Quantity vs. Quality
I've been thinking about something my brother said in a comment earlier today. In part, he said:
Radio guys will always be amongst the most hungry for ratings. They are taught to be, it is how they make their money in radio.
I also think that part of the friction comes from podcasters naturally rejecting the imposition of the old system on this one. For the FTL guys, being number one isn't a source of validation from the podcasting community, it's a marketing ploy.

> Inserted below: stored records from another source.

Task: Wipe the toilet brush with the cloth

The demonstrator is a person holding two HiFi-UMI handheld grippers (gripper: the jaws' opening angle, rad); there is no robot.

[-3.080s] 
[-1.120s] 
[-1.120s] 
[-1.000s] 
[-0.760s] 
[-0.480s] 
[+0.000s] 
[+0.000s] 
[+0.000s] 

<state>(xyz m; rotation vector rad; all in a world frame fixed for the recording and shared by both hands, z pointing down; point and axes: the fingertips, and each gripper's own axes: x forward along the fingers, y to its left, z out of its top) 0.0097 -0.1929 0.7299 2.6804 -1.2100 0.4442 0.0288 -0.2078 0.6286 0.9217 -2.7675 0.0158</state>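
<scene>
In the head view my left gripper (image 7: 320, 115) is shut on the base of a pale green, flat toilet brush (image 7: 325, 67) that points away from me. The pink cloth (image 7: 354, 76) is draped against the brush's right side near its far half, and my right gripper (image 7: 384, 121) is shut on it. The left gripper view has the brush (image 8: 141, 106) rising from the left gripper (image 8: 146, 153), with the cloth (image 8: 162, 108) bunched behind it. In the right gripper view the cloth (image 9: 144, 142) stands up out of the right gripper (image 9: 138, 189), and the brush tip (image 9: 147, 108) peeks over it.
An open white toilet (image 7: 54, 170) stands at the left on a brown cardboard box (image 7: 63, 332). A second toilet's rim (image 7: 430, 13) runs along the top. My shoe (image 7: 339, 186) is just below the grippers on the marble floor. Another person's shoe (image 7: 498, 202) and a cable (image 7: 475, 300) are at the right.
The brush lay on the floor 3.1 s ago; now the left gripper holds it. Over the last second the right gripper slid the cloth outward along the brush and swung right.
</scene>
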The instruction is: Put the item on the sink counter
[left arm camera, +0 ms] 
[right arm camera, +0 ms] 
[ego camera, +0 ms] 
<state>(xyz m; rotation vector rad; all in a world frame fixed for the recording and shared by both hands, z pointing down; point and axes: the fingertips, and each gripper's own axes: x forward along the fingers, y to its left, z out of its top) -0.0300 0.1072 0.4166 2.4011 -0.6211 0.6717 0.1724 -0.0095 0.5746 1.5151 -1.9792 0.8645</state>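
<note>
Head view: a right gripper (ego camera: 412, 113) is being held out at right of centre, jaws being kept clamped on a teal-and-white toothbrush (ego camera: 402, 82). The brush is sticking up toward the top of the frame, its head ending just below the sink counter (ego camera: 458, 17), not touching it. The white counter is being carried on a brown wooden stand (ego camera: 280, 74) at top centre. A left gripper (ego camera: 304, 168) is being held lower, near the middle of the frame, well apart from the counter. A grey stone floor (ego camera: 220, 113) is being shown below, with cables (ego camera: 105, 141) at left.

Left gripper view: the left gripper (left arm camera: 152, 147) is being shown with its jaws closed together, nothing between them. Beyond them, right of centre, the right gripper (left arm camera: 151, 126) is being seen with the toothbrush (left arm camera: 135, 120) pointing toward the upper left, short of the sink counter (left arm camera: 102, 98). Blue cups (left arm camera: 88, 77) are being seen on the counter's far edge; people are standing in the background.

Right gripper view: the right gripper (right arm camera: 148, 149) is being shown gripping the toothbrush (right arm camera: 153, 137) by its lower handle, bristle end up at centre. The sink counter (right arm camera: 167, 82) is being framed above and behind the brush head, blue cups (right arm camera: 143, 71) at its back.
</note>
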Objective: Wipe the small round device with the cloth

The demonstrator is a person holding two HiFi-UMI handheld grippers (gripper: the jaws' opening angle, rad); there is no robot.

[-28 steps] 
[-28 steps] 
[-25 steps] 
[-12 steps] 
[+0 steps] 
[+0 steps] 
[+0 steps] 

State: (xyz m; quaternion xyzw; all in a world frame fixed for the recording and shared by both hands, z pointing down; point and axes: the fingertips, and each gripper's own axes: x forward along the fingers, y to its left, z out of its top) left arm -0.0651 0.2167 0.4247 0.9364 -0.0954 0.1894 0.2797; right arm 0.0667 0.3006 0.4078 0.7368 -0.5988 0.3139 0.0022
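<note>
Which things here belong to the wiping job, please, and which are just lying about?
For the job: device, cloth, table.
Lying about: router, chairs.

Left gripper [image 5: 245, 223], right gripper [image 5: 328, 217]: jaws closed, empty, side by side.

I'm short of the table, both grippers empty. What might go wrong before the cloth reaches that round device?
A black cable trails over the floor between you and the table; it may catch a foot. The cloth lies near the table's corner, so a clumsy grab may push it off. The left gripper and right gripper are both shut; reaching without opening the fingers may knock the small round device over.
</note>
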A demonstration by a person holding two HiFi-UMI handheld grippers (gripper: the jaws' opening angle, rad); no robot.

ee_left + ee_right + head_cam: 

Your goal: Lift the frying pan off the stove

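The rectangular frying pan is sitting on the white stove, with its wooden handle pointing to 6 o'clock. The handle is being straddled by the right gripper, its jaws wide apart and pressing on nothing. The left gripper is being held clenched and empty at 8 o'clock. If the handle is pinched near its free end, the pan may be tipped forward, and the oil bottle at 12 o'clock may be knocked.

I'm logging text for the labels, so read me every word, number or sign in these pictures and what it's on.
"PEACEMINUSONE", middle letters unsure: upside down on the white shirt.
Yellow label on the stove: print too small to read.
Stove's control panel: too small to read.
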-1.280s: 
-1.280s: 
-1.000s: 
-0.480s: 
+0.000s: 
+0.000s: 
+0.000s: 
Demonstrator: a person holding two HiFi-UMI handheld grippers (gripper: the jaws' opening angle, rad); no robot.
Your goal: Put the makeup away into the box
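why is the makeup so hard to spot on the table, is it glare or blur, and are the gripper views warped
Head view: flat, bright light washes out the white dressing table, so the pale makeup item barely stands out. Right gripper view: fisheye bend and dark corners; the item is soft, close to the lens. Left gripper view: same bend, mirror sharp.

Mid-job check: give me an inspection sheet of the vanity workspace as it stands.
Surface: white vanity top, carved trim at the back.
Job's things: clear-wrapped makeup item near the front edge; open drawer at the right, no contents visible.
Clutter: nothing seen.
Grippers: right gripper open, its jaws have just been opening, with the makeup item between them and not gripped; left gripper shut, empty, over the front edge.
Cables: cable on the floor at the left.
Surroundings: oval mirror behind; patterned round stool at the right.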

I think he is correct. The Podcast Alley fracas is mostly culture clash between the old methods and the new context. The more I think about this, the more I think the focus on the sheer size of listenership is taking the worst of the old situation and applying it to the new world. We don't need to think in channel-limited scarcity mode any more. It made sense when you could only have so many FM or AM channels max in any market, but it doesn't make sense when you have a nearly infinite variety of channels. The FTL crowd sees an ordered list and wants to be higher on it, because that's all they understand. They say as much in another comment here:
As far as I'm concerned, since podcast alley is the only podcast site worth mentioning, us being #2 there does indeed make us the #2 podcast in the world. It really doesn't matter what you think. What matters is what the media thinks.
These guys think that although no one knew about them in the podcast context a week or two ago, the fact that they have successfully manipulated weaknesses in Podcast Alley voting is the same as being good. That's an awfully cynical interpretation of the situation and it comes from radio thinking. If you are ranked #4 in a market, you want to be ranked #3 and then #2 and #1. To them, Podcast Alley is nirvana. It's just like an Arbitron rating, except you can tell visitors to your forum to fuck with it. Awesome! The problem is that in the radio world this class of metric has meaning and in the podcast world it does not. Podcasting has no scarcity in the transmission channel, but it does in that top ten list. It's time to stop trying to reestablish scarcity points and start focussing on the natural abundance of the medium.
What I want to start thinking about is not Podcast Alley rankings or the size of the audience for any individual podcast, but the quality of that audience. It may not matter if you have 50,000 people listening. If you have 500 listeners, but they are 500 that are all movers and shakers, you could well be wielding wildly more influence than a show with 50,000 listeners. The Gillmor Gang has a fewer number of listeners than some of the general appeal podcasts, but because of who those listeners are and their position in the industry, things that are said on that show resonate in the IT world. I have been very gratified to find out that people who I respect and whose work I follow listen to this show. In fact, after I posted about Benjamen Walker the other day, I got email from him that he is a listener. Wow! One of the biggest kicks I get is when I see something quoted around the blogosphere or podosphere that I never wrote but only spoke inside the clambake. It's weird and heady to see the ripples of your thoughts bouncing around other people's brains, particularly the smart people you already pay attention to.
Another axis to think about is how much much listeners dig the show. The podcast infrastructure is very open to narrowcasting (I'd go as far as to say it is optimized for it). The popular podcasts in sheer volume of "units shifted" will always be the more general ones. However, a podcast that serves a small niche audience and serves it superbly well will always be lower in total downloads but could be very high in the axis of serving the needs of the listeners. People keep talking about how advertisers and sponsors want to see "big numbers." I'm not so sure that is the best way. It is certainly not the only way. If a company has a product or service that is related to that niche interest, they might be getting a much better deal in sponsoring that podcast. The high affinity the listeners have for the show coupled with the focus of the interest may make it a great deal and a more efficient use of sponsor dollars that a general purpose show with a huge listenership. Rather than pandering to expectations of what you think sponsors want, try educating them in how high your listener affinity is. Point to the activity in your comments and community, point to your Technorati cosmos and any other way you can see the results of the enthusiasm of your audience.
This more complex kind of analysis is not something that can be readily plugged into a spreadsheet. There are no simple metrics to measure the relative affinity your audience has, or to determine the aggregate influence your listeners wield. In contrast, it is fairly easy to count concurent streams or determine download numbers so that will be what things are based on. This focus on volume, on popularity, on being the top in some ordered list - it all reflects vestigial thinking from the old way of doing things. I want to fight the simplistic thinking and try to keep people digging in and looking for newer better ways to think about and measure.
Until then, I resist the people who are willing to slash and burn in the sake of manipulating ordinal lists. I reject the notion that being #2 in Podcast Alley or in any ranking makes you "the #2 podcast in the world". There is no such thing. What matters is being the #2 podcast or the #1 podcast for those individuals you care about. In other words it all comes back to what I keep saying - do your best work, put it out there, serve the audience you care about well and then let it ride. Worry about your audience, not your ranking. Eventually everyone will realize the bogosity of the latter and if you burn your karma with the former in pursuit of those rankings, you are screwed.